中国の神話では、桃は「仙木(せんぼく)」と呼ばれ、食べれば不老長寿を得る「仙果」として崇められてきました。日本でも『古事記』において、イザナギノミコトが桃を投げて黄泉の国の追っ手を退散させたというエピソードがあり、強い魔除けの力があると信じられています。3月3日は、桃の持つ清らかなエネルギーを借りて、心身の穢れを払い、新しい季節へ向けて自分をリセットする日です。

食卓で楽しむ「桃」の恵み

事実として、ひな祭りには「桃花酒(とうかしゅ)」という、白酒に桃の花びらを浮かべたお酒を飲む習慣がありました。

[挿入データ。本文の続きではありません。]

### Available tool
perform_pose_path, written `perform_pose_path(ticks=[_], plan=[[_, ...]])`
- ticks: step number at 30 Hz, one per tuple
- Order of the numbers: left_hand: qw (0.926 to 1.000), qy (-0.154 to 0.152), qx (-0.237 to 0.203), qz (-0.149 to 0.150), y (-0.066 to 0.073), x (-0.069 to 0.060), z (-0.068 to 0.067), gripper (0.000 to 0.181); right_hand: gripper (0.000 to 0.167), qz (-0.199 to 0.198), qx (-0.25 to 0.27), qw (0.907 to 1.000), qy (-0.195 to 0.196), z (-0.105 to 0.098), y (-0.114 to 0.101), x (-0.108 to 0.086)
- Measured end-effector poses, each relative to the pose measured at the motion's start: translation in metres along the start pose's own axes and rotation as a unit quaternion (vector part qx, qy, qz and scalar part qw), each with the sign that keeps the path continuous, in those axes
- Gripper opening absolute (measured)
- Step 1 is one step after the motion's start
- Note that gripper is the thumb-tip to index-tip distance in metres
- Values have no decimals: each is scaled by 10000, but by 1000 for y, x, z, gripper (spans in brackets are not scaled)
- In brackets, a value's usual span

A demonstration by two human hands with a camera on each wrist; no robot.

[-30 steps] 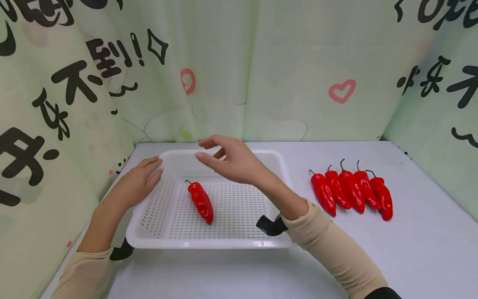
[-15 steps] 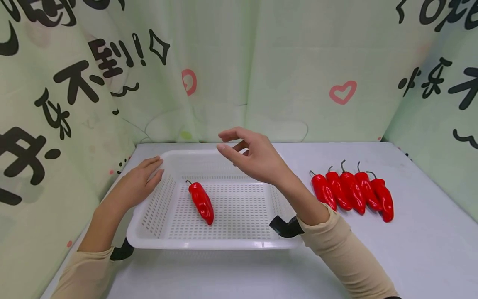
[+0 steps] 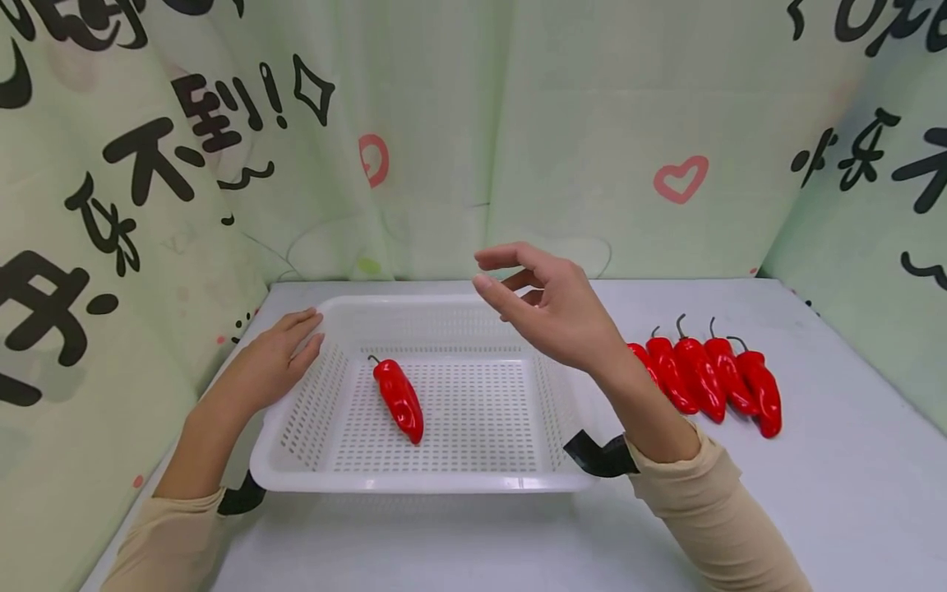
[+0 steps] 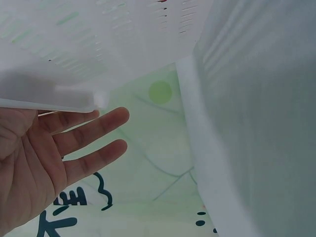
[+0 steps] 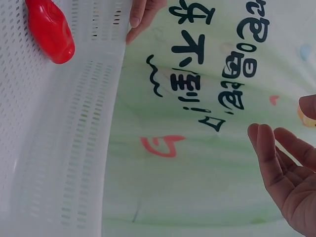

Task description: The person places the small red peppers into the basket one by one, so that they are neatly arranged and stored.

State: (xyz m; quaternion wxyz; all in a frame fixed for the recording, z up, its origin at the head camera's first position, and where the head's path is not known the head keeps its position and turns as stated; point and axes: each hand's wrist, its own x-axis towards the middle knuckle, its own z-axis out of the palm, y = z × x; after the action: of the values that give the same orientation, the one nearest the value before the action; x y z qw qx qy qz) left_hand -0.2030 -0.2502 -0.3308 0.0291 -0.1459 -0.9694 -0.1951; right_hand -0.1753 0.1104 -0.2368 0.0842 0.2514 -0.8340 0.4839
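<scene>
In the head view, your left hand (image 3: pixel 270 362) lies along the left rim of a white, rectangular, perforated plastic basket (image 3: pixel 459 423), its fingers straight and its thumb a little apart from them. Your right hand (image 3: pixel 555 308) is raised in the air over the basket's far right corner, fingers gently bent, with a gap between thumb and fingertips. One glossy red, elongated pepper (image 3: pixel 399 401) lies on the basket's floor, left of the middle, its stem toward the far side and its tip toward you. To the right, five similar glossy red peppers (image 3: pixel 700 378) lie side by side on the pale tabletop (image 3: pixel 836 501), stems pointing away from you; your right forearm covers part of the leftmost. Behind stands a pale green fabric curtain (image 3: pixel 577 123) printed with black characters and red hearts.

In the left wrist view, your left fingers stretch out just beside the basket's edge, palm partly showing. The thumb is hidden, so you cannot tell from here whether it presses the wall.

In the right wrist view, your right thumb and fingers stand apart, well away from the basket. The single pepper shows at upper left, and your left fingers touch the basket's edge at the top.
</scene>
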Motion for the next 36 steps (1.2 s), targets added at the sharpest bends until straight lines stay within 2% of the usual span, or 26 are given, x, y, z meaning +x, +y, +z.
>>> perform_pose_path(ticks=[8, 23, 30, 36], plan=[[10000, -19, 14, -15, 0, 1, 0, 55, 35, -52, -40, 9996, 280, -16, 4, -11], [10000, -15, 39, -57, 0, 0, 0, 55, 35, 117, -357, 9970, 676, -37, 16, -33], [9999, 91, -31, 103, 0, -1, 0, 53, 39, 208, -574, 9954, 733, -44, 26, -40], [9999, 103, -44, 119, 2, -1, 0, 52, 38, 451, -632, 9942, 750, -50, 34, -47]])
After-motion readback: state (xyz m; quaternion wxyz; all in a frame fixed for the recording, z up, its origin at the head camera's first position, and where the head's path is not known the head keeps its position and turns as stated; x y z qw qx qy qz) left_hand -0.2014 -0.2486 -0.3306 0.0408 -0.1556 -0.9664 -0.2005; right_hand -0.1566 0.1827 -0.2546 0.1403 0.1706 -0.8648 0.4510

これは桃の薬効を体に取り入れ、無病息災を願うためです。現代では、桃のフレーバーの紅茶やスイーツ、あるいは桃をかたどった和菓子などがこの日を彩ります。3月3日は、五感を使って「桃」の豊かな風味を楽しみ、体の中から春を感じる日です。

桃にまつわる興味深い知識

  • 桃太郎の伝説:桃から生まれたヒーローが鬼(邪悪なもの)を退治する物語は、桃の「魔除け」の力を象徴している。
  • 花言葉:「私はあなたのとりこ」「天下無敵」「気立ての良さ」。美しさと強さを兼ね備えた言葉が多い。
  • 種類:観賞用の「ハナモモ」と、食用にする「実桃(みもも)」がある。3月3日に飾るのは主にハナモモ。
  • ひな祭りのルーツ:もともとは水辺で身を清める行事だったが、桃の季節と重なり「桃の節句」として定着した。
  • 桃源郷:俗世間を離れた理想郷。そこにはいつも桃の花が咲き乱れているとされる。

内面から溢れ出す、瑞々しい輝き

桃の日は、あなた自身の「美しさ」と「生命力」を肯定する日です。桃の果実がたっぷりの果汁を蓄えているように、私たちの心もまた、豊かな感情や経験で満たされています。3月3日は、自分を磨き、いたわることで、内側から溢れ出すような輝きを大切にしましょう。桃の花が春の風に揺れるように、軽やかに、そしてしなやかに明日へと進んでいきませんか。

桃の日を楽しむヒント

  • 花屋で桃の枝を買い、お気に入りの花瓶に生けて、つぼみが開く様子を毎日観察してみる
  • 桃の香りの入浴剤やアロマを使い、リラックスしながら「魔除け」のバスタイムを楽しむ
  • 桃をモチーフにした可愛らしいお菓子を家族や友人と囲み、春の訪れを喜び合う
  • 「自分にとっての桃源郷(理想の場所)」を思い描き、そこへ近づくための最初の一歩を計画する

幸福の香りに、包まれる春を

3月3日は、桃の優しい力があなたの周りを包み込み、あらゆる不安を払い落としてくれる日です。お雛様の笑顔と桃の花の彩りが、あなたの一日を輝かしいものにしてくれますように。今日という日が、あなたにとってデリケートでいて力強い、最高の「桃色の物語」の始まりになりますように!